§ TASK GOAL
Look through the data below. Collect every line where the word "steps" occurs.

(Stored dataset items)
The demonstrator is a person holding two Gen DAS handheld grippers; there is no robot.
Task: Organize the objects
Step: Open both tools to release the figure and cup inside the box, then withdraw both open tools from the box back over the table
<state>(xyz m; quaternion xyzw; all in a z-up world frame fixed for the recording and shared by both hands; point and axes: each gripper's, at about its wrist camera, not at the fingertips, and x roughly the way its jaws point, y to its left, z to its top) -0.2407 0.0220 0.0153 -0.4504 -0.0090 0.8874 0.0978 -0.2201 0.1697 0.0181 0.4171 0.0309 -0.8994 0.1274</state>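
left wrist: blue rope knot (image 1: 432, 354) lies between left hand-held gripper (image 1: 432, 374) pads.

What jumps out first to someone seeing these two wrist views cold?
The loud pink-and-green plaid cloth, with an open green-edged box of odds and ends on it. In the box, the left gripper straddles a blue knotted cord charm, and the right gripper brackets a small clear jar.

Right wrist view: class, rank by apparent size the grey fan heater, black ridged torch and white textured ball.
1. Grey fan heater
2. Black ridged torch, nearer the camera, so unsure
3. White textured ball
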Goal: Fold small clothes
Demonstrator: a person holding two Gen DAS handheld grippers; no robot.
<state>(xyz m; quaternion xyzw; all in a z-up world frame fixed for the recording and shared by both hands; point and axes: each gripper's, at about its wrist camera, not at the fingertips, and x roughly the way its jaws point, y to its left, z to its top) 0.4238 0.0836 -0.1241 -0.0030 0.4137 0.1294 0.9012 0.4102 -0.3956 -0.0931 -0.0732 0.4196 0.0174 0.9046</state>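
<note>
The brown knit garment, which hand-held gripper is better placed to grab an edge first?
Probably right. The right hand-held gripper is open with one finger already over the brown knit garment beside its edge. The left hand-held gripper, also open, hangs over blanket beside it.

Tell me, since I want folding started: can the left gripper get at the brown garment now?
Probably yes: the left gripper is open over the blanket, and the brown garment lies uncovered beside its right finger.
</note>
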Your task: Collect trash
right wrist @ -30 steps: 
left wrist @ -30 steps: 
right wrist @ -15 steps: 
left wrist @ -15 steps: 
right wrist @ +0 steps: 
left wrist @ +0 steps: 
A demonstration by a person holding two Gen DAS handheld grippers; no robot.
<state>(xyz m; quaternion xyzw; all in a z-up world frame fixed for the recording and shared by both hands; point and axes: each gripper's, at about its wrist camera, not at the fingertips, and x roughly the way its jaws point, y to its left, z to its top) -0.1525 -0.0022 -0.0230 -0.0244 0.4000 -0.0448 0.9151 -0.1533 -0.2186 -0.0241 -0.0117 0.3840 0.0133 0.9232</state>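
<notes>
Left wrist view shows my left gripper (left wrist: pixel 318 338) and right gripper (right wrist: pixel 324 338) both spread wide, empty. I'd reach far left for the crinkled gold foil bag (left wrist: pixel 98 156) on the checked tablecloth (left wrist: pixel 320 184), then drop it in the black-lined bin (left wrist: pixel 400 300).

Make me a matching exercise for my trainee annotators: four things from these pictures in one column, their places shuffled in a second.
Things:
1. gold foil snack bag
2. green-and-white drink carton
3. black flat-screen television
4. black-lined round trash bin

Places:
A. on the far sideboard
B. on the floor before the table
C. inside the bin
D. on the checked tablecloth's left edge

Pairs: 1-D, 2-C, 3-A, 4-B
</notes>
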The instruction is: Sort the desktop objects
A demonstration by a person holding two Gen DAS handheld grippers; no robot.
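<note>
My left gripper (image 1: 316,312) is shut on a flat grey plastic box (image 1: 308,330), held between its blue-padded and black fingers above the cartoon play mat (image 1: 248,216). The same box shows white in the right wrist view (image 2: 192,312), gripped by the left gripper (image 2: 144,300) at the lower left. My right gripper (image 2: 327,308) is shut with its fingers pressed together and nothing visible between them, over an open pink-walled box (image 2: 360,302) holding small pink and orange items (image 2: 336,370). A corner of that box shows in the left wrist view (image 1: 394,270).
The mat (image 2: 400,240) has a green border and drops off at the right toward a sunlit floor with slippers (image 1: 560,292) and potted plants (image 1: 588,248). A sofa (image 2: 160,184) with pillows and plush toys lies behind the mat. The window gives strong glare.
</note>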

§ OUTPUT BELOW
right wrist @ -30 steps: 
left wrist @ -30 steps: 
right wrist @ -15 steps: 
left wrist @ -15 steps: 
right wrist @ +0 steps: 
left wrist @ +0 steps: 

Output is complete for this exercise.